🤖 AI Summary
This work addresses the challenge of effectively integrating large language models (LLMs) into longitudinal clinical reasoning while preserving the temporal structure and semantic meaning of electronic health records (EHRs), and compensating for LLMs’ lack of population-level patterns when applied to isolated cases. The authors propose a time-aware recursive prompt tuning framework that integrates a structured EHR encoder with an LLM without modifying the LLM’s architecture. By recursively aggregating hidden states from historical visits and injecting population-level representations learned from cohort training, the method uniquely combines recursive temporal modeling with trainable, population-aligned prompts to jointly capture individual patient dynamics and cross-patient shared knowledge. Experiments on MIMIC-III and MIMIC-IV demonstrate that this approach significantly outperforms existing EHR-specific models and LLM baselines across multiple clinical prediction tasks.
📝 Abstract
Large Language Models (LLMs) have shown strong promise for mining Electronic Health Records (EHRs) by reasoning over longitudinal clinical information to capture context-rich patient trajectories.
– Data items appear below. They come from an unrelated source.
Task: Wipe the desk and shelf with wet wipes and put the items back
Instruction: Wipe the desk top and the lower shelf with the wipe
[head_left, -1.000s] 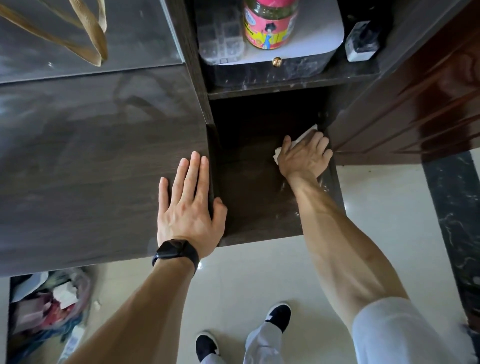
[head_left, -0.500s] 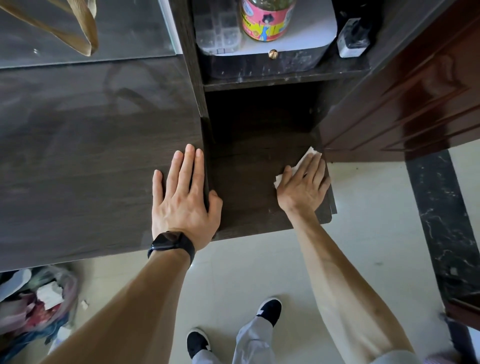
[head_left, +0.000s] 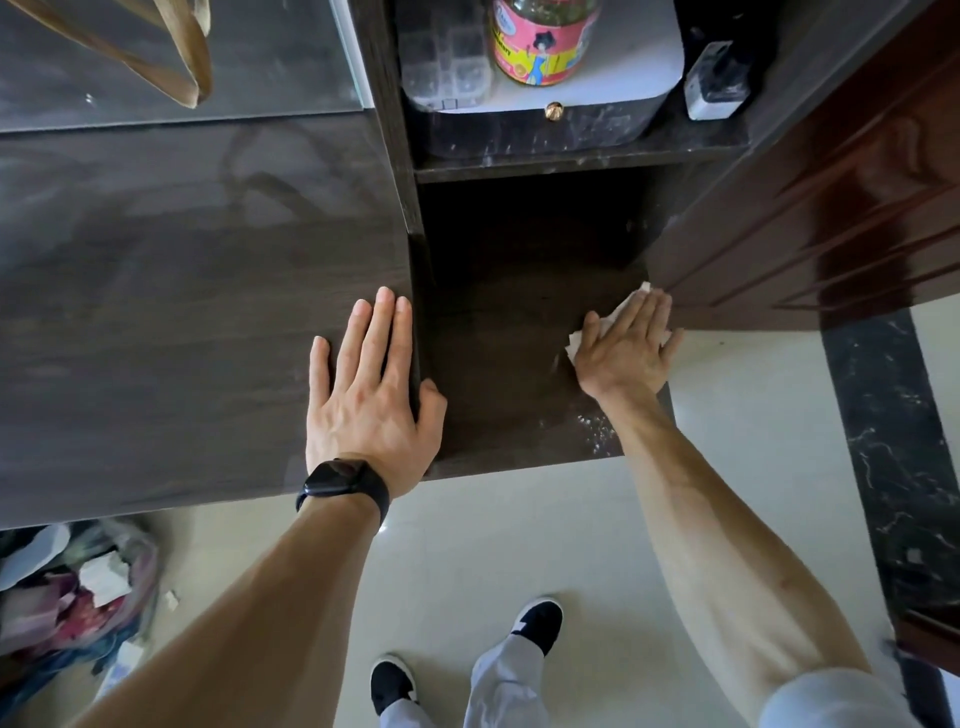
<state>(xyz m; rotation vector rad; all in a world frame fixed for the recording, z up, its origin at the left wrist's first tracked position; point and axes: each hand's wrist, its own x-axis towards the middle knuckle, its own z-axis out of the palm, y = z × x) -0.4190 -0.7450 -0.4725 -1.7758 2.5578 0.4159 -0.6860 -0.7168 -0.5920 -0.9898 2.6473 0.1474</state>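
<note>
Wipe (head_left: 582, 340) pressed flat on shelf (head_left: 509, 374) under right hand (head_left: 626, 348); left hand (head_left: 366, 395) flat, fingers straight, on desk (head_left: 182, 312)

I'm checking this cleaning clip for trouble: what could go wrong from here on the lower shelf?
White specks lie near the front edge of the lower shelf; a stroke of the wet wipe could push them onto the floor. The right hand presses the wipe right beside the brown door, so its fingers may bump it.

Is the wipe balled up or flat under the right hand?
Flat: the right hand presses the wipe on the shelf with straight fingers; thin white edges show.
</note>
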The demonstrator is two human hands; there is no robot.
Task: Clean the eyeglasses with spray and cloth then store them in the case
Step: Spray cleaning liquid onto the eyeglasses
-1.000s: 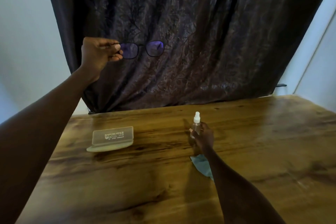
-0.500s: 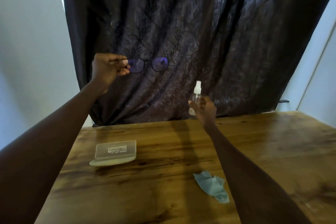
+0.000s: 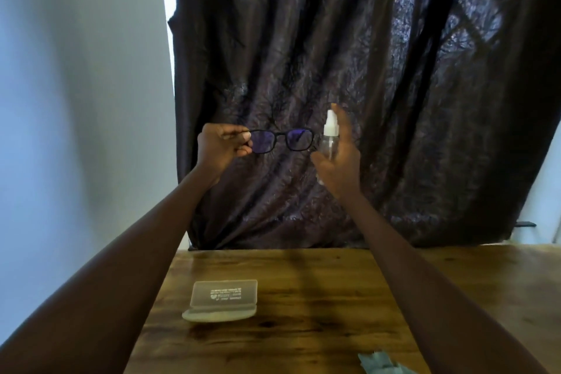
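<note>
My left hand (image 3: 219, 149) holds dark-framed eyeglasses (image 3: 282, 140) by their left end, raised in front of the curtain. My right hand (image 3: 340, 161) grips a small clear spray bottle (image 3: 329, 138) with a white nozzle, just right of the right lens, index finger lifted above the nozzle. A translucent glasses case (image 3: 224, 297) lies on the wooden table (image 3: 318, 307), its lid raised behind a cream base. A pale blue cloth (image 3: 381, 364) lies crumpled at the table's near edge, partly cut off by the frame.
A dark wrinkled curtain (image 3: 364, 70) hangs behind the table. A pale wall (image 3: 82, 100) fills the left side. The table's left edge runs diagonally beside my left forearm.
My right hand lifted the spray bottle off the table and brought it up beside the glasses. The view tilted upward, so table, case and cloth sit lower in frame.
</note>
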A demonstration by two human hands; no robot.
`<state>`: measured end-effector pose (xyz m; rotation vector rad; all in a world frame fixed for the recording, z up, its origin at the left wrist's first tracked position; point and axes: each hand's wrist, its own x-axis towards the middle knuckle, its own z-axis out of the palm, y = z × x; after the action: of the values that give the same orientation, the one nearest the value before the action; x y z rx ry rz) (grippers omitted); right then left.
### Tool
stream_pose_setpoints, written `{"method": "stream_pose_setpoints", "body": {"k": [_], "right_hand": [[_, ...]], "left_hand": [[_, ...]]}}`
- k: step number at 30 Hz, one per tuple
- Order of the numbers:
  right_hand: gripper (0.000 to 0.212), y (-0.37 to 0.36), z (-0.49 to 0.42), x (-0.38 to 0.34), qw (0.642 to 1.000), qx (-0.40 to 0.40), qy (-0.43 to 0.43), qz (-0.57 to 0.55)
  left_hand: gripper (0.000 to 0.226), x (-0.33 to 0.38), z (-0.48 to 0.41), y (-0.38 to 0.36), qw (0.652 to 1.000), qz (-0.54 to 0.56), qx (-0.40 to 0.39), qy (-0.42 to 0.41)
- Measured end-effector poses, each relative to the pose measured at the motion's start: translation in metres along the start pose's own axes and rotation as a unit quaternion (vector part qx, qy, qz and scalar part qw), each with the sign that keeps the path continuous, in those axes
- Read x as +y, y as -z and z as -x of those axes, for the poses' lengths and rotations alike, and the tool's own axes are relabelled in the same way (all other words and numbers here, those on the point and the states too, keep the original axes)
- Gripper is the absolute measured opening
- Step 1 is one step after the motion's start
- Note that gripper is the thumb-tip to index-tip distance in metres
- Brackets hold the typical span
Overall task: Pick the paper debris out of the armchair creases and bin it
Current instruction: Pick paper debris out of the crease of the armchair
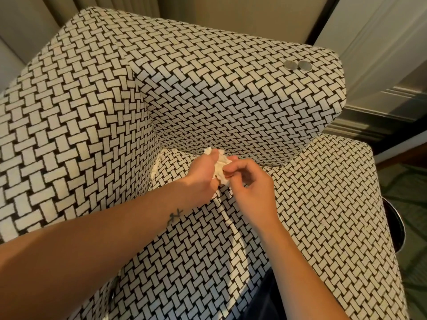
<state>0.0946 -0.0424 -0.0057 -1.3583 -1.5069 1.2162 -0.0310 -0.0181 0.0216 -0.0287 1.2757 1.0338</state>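
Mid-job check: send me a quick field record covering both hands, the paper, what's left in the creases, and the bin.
left hand: grips the paper wad over the seat, near the back crease
right hand: pinches the same wad
left crease: pale scraps showing, likely paper
bin: dark round container with shiny rim beside the chair, mostly hidden
armrest: two round silver discs on top

Left grip (203,174) clutches the paper wad (220,166) while right grip (251,183) pinches its edge.
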Motion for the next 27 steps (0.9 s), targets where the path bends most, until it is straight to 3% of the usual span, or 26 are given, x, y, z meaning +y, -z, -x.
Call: {"method": "stream_pose_setpoints", "body": {"k": [6, 13, 19, 27], "right_hand": [[0.023, -0.002, -0.007, 0.006, 0.997, 0.052, 0.012, 0.052], [0.043, 0.000, -0.013, 0.010, 0.993, 0.027, -0.016, 0.110], [0.036, 0.002, -0.015, 0.010, 0.991, 0.018, -0.010, 0.131], [0.024, 0.006, -0.014, 0.003, 0.994, 0.103, -0.003, 0.042]], "left_hand": [[0.026, -0.003, -0.003, -0.001, 0.998, -0.051, -0.012, -0.020], [0.025, -0.007, -0.007, -0.001, 0.997, -0.056, -0.045, -0.026], [0.028, -0.008, -0.013, 0.001, 0.998, -0.049, -0.033, -0.025], [0.038, -0.002, -0.012, -0.001, 0.998, -0.011, -0.060, 0.002]]}}
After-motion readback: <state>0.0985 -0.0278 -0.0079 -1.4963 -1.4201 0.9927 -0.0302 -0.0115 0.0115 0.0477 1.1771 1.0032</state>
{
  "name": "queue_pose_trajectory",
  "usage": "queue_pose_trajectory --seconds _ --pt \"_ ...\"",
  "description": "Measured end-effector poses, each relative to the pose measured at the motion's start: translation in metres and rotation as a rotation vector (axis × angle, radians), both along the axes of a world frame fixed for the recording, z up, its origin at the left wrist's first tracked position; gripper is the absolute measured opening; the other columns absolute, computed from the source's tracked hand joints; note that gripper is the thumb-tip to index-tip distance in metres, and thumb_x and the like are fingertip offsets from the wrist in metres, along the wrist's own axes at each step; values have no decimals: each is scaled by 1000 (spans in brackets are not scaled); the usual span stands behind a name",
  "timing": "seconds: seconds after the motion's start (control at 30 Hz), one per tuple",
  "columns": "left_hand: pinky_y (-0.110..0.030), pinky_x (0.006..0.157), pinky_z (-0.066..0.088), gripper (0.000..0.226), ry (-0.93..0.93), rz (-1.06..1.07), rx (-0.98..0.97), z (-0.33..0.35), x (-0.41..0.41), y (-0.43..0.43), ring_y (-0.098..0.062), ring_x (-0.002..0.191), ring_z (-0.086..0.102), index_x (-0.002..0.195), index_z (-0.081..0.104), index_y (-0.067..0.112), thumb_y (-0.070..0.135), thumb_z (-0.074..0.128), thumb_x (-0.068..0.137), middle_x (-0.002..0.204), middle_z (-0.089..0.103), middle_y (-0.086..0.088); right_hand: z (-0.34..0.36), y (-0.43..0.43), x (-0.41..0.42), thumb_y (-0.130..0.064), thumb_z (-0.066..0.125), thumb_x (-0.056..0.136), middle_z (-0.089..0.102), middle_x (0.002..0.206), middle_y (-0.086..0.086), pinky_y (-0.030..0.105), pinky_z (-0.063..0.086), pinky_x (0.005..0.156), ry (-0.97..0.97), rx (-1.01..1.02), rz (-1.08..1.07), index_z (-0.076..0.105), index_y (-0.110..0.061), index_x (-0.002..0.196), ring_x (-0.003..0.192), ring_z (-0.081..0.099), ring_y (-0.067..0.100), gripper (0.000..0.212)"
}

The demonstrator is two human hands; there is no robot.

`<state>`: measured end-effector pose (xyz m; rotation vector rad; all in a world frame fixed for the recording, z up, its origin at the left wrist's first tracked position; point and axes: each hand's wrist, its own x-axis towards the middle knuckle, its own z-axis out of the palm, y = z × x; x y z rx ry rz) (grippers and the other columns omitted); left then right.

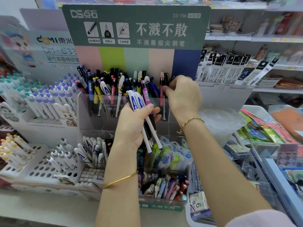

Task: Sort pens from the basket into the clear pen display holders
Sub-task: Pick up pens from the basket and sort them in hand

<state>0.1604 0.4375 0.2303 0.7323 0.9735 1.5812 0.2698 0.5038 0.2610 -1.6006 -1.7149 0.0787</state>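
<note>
My left hand [131, 126] grips a bundle of pens [141, 108], several white ones with blue "A" clips, a black one and a pink one, held upright in front of the clear tiered pen holder [85, 112]. My right hand [183, 94] reaches into the top right compartment of that holder, its fingers curled round a dark pen [166, 79] beside a red-and-pink pen [161, 92]. The top tier holds several mixed pens. Lower tiers hold white pens [91, 151] and pastel pens [164, 184]. No basket is plainly visible.
A white display of purple-capped pens [49, 99] stands to the left, with a perforated white tray [41, 167] below it. Packaged refills [229, 69] hang at right. A green signboard [136, 27] rises behind the holder. Stationery bins [265, 145] crowd the right side.
</note>
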Motion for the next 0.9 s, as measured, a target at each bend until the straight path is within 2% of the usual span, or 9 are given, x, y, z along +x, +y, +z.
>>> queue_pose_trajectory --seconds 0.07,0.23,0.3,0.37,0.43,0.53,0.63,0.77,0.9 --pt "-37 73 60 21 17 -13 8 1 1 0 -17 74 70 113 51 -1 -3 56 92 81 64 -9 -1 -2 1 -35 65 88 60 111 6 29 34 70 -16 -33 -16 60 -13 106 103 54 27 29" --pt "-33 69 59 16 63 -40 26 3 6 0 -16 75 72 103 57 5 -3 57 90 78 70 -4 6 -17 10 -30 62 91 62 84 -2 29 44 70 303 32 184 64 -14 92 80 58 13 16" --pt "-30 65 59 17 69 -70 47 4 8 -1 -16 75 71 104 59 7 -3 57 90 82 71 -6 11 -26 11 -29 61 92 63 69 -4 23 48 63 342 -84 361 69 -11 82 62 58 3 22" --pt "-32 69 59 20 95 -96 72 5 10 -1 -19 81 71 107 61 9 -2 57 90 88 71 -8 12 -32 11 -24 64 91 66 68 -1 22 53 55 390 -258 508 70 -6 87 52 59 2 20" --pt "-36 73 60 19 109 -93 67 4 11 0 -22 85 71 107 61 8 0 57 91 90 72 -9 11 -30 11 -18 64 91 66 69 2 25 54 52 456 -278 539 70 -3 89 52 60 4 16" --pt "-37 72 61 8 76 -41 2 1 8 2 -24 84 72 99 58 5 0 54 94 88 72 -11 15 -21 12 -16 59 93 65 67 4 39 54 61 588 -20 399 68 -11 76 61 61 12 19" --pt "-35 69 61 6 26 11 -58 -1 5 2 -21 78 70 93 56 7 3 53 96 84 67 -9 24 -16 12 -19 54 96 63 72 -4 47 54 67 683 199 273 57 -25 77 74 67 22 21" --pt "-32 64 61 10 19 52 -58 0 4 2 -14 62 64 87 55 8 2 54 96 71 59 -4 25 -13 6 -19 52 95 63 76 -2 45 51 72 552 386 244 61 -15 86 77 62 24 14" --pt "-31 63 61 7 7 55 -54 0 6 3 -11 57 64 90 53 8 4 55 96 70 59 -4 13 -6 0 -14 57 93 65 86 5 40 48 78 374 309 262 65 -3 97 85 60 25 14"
However, leveraging LLMs for structured EHRs (e.g., standardized diagnosis and medication codes) presents two key challenges. First, translating time-stamped EHR sequences into plain text can obscure both temporal structure and code identities, weakening the ability to capture code co-occurrence and longitudinal regularities. Second, unlike cohort-trained predictive models that learn a shared, task-aligned representation space across patients, LLMs are often applied in a case-isolated inference setting where each patient is processed independently without leveraging population-level patterns. To address these challenges, we introduce RePrompT, a time-aware LLM framework that integrates structured EHR encoders through prompt tuning, without modifying underlying architectures. Specifically, RePrompT recurrently incorporates latent states from prior visits to preserve longitudinal information, and injects population-level information through trainable prompt tokens derived from a cohort-trained, task-aligned EHR encoder. Experiments on MIMIC-III and MIMIC-IV demonstrate that RePrompT consistently outperforms both EHR-based and LLM-based baselines across multiple clinical prediction tasks.